Standard Conditions of Sale
1. (a) All sales shall be deemed to be made between Buyer and Seller upon the terms of these Conditions of Sale. In the event of any conflict between these Conditions, and any items or conditions put forward by the Buyer, these Conditions shall prevail.
(b) No person has authority to make any representation of the Seller’s behalf, which is not made or confirmed in writing and the Buyer shall not rely upon any representation unless made or confirmed in writing.
2. The property in the goods shall not pass to the Buyer until the Buyer has paid to the Seller the whole price thereof, and the whole price of any other out-standing sale. If notwithstanding that the property in the goods has not passed to the Buyer, the Buyer shall sell the goods in such manner as to pass to a third party a valid title to the goods, the Buyer shall hold the proceeds of such sale on trust for the Seller. The Buyer agrees that, prior to the payment of the whole price of the goods, the Seller may, at any time, enter upon the Buyer’s premises and remove the goods there from and that the prior to such a payment the Buyer shall keep the goods separate and identifiable for this purpose. Nothing herein shall constitute the Buyer the Agent of the Seller for the purposes of any such sub-sale. Notwithstanding that the property in the goods shall not pass to the Buyer save as provided above, the goods shall be at the risk of the Buyer from the time of collection by or delivery to him of the goods.
Goods are not sold (or tested) as conforming to any British Standard Specification or as fit for any particular purpose, unless expressly so stated in writing, and any term condition or Warranty that the goods are so fit is excluded.

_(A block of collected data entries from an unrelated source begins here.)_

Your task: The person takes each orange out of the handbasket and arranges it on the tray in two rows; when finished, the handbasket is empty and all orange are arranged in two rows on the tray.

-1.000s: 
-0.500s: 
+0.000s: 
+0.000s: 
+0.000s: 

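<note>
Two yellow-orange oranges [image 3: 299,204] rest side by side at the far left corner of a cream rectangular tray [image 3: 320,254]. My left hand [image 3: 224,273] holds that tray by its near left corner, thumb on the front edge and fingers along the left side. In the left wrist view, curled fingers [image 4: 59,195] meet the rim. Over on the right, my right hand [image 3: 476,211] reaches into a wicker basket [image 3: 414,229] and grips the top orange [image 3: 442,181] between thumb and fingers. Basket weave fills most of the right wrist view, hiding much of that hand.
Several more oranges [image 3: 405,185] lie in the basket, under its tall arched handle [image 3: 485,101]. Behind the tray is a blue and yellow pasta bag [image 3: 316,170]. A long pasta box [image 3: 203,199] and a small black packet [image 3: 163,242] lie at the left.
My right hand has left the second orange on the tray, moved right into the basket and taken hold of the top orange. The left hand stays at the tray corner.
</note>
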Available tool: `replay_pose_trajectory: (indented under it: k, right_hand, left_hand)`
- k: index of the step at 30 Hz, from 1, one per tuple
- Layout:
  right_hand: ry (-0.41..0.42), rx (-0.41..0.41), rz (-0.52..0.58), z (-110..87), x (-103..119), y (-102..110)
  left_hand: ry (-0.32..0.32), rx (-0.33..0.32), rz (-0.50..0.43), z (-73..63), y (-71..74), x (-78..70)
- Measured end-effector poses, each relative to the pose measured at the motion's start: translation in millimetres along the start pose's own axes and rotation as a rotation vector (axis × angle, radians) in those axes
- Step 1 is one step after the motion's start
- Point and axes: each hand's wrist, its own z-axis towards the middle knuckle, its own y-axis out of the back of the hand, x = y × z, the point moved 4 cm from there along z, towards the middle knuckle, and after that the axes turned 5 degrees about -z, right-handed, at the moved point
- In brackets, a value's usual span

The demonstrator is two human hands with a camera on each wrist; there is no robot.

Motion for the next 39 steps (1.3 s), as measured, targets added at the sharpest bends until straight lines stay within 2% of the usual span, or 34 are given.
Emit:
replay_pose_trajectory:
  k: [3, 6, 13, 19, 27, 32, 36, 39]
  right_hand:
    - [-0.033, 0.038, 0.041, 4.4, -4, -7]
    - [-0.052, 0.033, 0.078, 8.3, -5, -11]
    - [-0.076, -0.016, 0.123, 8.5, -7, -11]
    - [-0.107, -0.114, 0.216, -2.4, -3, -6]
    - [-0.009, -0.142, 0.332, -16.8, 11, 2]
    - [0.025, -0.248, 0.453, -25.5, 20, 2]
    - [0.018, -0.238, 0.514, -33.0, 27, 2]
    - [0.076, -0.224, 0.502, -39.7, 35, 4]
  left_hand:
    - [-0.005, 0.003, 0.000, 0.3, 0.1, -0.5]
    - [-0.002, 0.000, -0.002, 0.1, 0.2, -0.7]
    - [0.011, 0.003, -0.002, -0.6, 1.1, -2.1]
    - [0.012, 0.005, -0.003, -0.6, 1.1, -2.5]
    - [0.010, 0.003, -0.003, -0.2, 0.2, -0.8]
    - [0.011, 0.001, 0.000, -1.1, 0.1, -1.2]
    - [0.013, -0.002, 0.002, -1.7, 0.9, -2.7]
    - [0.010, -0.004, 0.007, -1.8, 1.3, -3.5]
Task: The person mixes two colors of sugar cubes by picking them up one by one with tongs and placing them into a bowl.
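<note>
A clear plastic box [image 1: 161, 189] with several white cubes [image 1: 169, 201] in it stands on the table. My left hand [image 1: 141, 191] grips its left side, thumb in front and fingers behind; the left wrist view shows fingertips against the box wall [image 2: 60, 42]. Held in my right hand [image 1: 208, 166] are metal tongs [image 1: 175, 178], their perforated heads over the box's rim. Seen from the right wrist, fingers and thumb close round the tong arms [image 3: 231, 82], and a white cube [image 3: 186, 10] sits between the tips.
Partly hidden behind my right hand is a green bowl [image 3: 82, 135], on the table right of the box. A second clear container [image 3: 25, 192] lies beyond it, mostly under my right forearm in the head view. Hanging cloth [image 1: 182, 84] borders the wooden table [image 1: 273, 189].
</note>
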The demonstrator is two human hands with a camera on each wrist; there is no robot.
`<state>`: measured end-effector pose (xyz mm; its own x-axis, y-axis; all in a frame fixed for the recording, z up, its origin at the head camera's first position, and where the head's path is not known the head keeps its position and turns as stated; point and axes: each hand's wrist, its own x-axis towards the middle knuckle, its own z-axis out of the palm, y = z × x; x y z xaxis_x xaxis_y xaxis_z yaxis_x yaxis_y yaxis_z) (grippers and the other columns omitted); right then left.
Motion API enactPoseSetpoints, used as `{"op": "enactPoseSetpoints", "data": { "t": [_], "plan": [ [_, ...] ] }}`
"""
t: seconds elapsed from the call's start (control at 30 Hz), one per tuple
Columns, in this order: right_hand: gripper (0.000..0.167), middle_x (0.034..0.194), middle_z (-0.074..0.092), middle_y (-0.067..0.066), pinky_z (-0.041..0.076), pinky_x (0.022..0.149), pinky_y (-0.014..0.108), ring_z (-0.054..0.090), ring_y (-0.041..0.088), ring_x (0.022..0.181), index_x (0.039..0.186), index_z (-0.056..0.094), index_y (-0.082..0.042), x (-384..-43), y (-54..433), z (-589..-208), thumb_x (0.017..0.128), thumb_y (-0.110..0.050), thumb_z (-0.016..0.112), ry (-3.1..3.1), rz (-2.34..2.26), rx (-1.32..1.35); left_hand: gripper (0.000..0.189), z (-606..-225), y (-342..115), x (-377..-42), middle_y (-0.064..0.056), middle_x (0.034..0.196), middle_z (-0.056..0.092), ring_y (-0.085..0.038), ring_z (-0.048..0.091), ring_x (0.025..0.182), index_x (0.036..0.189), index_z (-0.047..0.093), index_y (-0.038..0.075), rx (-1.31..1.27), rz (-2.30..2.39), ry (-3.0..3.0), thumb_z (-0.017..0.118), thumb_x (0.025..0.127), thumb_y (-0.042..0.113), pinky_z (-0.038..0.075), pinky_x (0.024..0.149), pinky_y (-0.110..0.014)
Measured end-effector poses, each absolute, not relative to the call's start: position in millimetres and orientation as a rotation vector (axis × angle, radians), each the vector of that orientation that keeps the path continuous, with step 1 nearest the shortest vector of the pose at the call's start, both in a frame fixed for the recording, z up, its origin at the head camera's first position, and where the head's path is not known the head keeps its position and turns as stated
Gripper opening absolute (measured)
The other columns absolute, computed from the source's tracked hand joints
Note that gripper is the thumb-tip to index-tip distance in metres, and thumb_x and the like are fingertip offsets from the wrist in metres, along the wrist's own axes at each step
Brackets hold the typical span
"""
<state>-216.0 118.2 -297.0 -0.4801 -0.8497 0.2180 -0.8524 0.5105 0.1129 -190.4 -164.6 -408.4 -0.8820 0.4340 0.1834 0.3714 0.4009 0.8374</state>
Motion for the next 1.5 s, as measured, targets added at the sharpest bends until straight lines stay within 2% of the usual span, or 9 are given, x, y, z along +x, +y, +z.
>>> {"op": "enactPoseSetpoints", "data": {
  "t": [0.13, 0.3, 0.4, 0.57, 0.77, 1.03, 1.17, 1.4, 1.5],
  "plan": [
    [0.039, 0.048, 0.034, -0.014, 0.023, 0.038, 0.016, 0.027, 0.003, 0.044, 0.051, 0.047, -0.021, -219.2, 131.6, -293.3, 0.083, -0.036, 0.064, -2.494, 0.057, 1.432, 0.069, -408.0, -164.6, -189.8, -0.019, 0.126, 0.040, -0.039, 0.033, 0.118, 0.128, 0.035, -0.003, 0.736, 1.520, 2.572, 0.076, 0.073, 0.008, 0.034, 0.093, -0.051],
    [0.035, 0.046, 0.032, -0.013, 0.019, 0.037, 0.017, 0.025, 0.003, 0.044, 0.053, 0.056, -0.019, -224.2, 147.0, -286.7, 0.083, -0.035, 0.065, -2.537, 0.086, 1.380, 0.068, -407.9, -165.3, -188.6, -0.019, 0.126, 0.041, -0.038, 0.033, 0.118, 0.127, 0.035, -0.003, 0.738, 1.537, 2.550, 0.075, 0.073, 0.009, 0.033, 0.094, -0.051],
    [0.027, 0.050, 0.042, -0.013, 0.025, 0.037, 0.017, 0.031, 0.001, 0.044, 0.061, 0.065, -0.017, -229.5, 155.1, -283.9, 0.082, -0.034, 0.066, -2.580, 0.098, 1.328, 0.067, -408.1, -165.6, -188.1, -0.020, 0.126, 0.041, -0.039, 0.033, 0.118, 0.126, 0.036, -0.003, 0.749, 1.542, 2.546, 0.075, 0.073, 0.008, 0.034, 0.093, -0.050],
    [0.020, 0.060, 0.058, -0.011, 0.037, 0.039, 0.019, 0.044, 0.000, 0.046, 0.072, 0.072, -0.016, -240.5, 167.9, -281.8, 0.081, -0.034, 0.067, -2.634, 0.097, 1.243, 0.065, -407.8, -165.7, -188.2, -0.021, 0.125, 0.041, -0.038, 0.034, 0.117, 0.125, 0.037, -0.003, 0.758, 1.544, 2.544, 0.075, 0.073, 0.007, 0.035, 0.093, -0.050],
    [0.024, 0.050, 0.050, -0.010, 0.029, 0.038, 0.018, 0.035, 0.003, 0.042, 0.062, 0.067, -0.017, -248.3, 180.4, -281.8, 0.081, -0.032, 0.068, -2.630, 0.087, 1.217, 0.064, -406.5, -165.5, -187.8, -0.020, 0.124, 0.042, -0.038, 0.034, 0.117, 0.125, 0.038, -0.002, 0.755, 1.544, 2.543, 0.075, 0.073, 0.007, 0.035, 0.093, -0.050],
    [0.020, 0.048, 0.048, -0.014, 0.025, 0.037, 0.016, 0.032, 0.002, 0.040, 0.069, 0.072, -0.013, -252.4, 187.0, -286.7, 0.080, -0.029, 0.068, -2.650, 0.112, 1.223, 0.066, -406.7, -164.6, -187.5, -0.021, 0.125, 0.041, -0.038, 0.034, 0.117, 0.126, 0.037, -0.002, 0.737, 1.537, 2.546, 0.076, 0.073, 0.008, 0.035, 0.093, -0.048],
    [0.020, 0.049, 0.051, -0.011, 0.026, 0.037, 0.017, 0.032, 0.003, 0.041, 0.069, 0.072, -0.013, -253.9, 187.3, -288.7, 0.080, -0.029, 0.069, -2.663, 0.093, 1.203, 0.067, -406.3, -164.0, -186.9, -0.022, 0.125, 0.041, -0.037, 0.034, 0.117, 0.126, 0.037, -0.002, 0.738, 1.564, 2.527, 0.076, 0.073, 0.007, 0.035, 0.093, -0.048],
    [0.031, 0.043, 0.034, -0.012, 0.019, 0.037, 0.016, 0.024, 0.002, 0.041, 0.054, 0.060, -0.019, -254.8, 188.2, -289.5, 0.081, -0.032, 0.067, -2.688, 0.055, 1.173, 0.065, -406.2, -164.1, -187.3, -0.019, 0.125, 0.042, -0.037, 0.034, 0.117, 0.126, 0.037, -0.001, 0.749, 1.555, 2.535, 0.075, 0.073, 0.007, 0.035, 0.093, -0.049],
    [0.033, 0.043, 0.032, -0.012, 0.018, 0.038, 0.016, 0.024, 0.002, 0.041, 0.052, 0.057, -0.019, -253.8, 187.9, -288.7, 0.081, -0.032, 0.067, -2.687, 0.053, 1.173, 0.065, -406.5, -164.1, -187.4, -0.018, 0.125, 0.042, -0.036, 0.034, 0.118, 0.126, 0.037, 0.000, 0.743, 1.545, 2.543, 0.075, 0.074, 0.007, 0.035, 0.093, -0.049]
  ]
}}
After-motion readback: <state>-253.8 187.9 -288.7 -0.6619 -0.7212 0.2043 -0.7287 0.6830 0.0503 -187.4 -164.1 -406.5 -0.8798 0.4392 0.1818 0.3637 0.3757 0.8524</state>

The Seller’s standard payment terms are that all payments shall be made in full within thirty days for the date of the invoice, and unless some other terms have been specifically advised, then this clause shall be applied to determine the dates on which an item becomes “overdue”, from which time interest at the rate of 2% per month shall be payable.
Notice of any claim arising out of or in connection with this sale must be given in writing to the Seller within ten days from the date when the goods are collected or delivered, failing which all claims shall be deemed to be waived and absolutely barred.
Pre-finished doors and windows must be inspected on collection by Buyer or on delivery by Seller as no responsibility can be accepted thereafter for any scores or scratches.
The Seller’s sole and exclusive liability is to replace free-of-charge any of his own material or workmanship proving defective at the place of delivery.=, and in the condition originally specified if he is called upon to do so in writing within a period of not more than twelve months from delivery. Replaced defective parts become his property. No warranty or condition expressed or implied, statutory or otherwise, is given or credited by him. The Vendor is not responsible in any event for defects resulting from accidents, faulty installation, or causes arising out-with the apparatus supplied, nor in cases where this material is subjected to working conditions for which it has not been supplied. Moreover his liability in respect of, or consequent upon, any such defects, whether in original or replaced material or workmanship, is limited to replacement only and does not extend to other expenditure, loss or damage incurred by the Buyer or to any loss of profit, cost of replacement elsewhere, or expense or any other loss or damage whatsoever consequential or otherwise, suffered or incurred by the Buyer.
Orders can only be terminated in whole or part by the Buyer after agreement with the Vendor and upon payment of reasonable charges based upon expenses incurred by the Vendor at time of termination and shall not be less than 20% of the contract price.